PROBLEM STATEMENT
For the records that follow, please set down exactly the lines between the one holding "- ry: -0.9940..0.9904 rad" and the one holding "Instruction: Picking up", inclusive, and only those.

MATERIAL TO PROCESS
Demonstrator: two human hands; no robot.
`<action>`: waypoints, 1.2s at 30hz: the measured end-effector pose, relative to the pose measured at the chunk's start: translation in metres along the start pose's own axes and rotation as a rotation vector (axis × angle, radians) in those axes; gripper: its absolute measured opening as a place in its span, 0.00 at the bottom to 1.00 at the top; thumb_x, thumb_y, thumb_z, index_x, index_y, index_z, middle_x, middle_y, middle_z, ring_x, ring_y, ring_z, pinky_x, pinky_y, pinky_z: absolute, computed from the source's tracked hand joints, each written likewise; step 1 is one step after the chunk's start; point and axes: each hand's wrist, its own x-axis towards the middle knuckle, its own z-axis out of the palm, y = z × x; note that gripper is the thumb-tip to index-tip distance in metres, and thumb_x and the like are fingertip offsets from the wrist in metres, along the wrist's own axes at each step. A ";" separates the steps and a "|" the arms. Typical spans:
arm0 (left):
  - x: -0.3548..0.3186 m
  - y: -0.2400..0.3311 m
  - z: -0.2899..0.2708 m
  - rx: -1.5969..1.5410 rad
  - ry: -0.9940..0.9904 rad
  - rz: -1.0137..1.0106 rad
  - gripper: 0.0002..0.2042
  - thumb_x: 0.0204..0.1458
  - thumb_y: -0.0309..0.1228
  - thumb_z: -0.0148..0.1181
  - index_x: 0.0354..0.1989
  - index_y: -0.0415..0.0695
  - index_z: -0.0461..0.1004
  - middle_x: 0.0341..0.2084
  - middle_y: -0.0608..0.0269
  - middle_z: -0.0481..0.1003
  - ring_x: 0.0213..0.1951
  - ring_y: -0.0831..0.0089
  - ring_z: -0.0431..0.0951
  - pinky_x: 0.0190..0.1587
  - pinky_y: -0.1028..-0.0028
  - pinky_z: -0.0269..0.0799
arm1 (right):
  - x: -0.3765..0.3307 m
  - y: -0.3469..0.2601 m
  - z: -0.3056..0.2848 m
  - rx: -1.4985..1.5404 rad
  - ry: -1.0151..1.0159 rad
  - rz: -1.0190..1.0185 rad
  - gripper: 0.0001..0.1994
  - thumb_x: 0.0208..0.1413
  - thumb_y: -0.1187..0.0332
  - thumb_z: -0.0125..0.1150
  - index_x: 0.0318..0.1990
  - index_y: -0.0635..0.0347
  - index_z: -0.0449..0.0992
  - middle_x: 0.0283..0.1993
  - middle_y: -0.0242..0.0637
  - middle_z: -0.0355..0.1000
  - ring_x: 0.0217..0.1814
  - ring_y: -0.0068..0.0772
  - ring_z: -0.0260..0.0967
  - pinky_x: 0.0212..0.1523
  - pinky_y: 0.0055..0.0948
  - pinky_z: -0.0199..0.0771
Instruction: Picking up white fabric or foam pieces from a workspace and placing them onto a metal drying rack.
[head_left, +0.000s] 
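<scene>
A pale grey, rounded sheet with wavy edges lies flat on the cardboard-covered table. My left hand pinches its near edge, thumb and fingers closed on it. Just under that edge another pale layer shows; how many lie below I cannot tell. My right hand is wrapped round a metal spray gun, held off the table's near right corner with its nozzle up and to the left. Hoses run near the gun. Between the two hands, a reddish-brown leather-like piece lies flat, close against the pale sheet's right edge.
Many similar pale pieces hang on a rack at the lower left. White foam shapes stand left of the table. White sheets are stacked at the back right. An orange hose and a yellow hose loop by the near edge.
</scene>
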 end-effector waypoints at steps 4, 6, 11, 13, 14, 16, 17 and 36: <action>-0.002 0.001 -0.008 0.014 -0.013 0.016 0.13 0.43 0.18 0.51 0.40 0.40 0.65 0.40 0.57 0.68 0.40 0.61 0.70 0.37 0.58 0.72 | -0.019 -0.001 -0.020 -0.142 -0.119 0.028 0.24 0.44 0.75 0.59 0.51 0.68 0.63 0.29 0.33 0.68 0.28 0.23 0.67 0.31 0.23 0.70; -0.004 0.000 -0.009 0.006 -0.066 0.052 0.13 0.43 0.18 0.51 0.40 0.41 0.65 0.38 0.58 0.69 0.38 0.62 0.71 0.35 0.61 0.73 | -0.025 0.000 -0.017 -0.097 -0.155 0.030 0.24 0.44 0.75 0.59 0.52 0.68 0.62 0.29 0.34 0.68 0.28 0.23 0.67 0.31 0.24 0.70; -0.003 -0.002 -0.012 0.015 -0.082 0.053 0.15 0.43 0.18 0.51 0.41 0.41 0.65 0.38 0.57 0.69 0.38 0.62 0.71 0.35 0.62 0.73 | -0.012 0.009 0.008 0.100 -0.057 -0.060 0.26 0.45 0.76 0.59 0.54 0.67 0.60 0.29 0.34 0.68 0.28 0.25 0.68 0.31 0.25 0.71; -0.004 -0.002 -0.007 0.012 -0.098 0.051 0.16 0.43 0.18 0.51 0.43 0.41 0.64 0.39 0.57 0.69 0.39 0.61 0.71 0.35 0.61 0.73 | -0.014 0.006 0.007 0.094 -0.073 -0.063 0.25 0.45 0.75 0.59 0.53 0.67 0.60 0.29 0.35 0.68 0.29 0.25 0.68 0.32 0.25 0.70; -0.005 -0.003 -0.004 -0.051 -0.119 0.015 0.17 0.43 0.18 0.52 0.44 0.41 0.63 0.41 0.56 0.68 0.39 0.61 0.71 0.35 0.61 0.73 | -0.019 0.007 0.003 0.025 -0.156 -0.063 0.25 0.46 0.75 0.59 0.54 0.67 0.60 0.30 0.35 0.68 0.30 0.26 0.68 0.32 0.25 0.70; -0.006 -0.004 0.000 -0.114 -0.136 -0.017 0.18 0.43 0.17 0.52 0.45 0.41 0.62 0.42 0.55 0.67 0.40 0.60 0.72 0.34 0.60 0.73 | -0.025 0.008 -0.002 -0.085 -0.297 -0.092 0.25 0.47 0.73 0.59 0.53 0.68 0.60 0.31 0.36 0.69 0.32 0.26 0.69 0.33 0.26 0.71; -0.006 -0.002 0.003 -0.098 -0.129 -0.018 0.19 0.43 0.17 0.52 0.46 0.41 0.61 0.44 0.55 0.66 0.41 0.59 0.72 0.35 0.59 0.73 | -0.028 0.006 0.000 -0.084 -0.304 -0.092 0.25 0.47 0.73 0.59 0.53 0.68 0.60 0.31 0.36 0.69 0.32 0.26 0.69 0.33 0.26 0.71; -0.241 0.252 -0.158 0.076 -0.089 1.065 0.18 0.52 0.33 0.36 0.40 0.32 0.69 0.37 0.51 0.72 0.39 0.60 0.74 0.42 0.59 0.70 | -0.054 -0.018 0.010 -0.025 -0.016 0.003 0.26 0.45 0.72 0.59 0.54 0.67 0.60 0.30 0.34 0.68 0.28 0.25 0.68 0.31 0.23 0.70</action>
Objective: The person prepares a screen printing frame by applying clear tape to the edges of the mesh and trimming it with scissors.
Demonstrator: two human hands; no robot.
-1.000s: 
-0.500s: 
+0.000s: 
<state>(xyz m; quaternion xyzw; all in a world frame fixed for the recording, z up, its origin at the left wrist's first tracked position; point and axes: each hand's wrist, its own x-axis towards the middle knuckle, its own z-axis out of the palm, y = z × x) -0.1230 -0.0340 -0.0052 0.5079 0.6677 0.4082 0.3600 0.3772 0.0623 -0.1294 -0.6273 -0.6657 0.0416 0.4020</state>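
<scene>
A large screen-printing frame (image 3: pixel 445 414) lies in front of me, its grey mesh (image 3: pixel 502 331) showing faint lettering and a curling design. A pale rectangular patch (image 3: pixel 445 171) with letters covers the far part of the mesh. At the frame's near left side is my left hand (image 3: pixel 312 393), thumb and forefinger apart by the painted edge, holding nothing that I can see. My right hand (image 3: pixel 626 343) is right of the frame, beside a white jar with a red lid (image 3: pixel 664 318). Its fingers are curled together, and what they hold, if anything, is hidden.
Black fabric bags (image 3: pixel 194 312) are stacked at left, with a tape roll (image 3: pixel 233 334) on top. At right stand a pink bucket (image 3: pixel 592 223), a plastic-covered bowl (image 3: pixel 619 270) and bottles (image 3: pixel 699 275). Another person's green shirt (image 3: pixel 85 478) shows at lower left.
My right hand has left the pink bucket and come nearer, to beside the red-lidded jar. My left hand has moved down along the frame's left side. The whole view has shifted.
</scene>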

SOLUTION TO THE PROBLEM
  - ry: -0.9940..0.9904 rad
  - rz: -1.0137..1.0106 rad
  - gripper: 0.0002..0.2042
  - thumb_x: 0.0204..0.1458
  - thumb_y: -0.0309..0.1228
  - thumb_z: -0.0148..0.1181
  - index_x: 0.0354..0.1989
  - index_y: -0.0415..0.0695
  - index_z: -0.0461..0.1004
  - middle_x: 0.0341..0.2084
  - middle_y: -0.0608..0.0269
  - middle_z: -0.0481..0.1003
  - ring_x: 0.0213..0.1951
  - ring_y: -0.0831..0.0089
  - ring_z: -0.0431..0.0951
  - pinky_x: 0.0190..0.1587
  - pinky_y: -0.1028..-0.0028
  - pinky_z: -0.0269..0.0799
arm1 (right):
  - x: -0.3765..0.3307 m
  - y: -0.3469..0.2601 m
  - z: -0.3056..0.2848 m
  - rx: -1.4985..1.5404 rad
  - ry: -1.0151..1.0159 rad
  - rz: -1.0190..1.0185 rad
  - gripper: 0.0001..0.1994
  - thumb_x: 0.0208..0.1413
  - thumb_y: -0.1187..0.0332
  - thumb_z: -0.0125..0.1150
  - index_x: 0.0318..0.1990
  - index_y: -0.0635..0.0347
  - index_z: -0.0449..0.0992
  - middle_x: 0.0283..0.1993
  - middle_y: -0.0242..0.0637
  - middle_z: -0.0355..0.1000
  - ring_x: 0.0217..0.1814
  - ring_y: -0.0068..0.0772
  - ring_z: -0.0260..0.0967
  - pinky_x: 0.0212..0.1523
  - pinky_y: 0.0055..0.0948
  - pinky_z: -0.0199..0.0771
Instruction: Picking up white fabric or foam pieces from a workspace and placing them onto a metal drying rack.

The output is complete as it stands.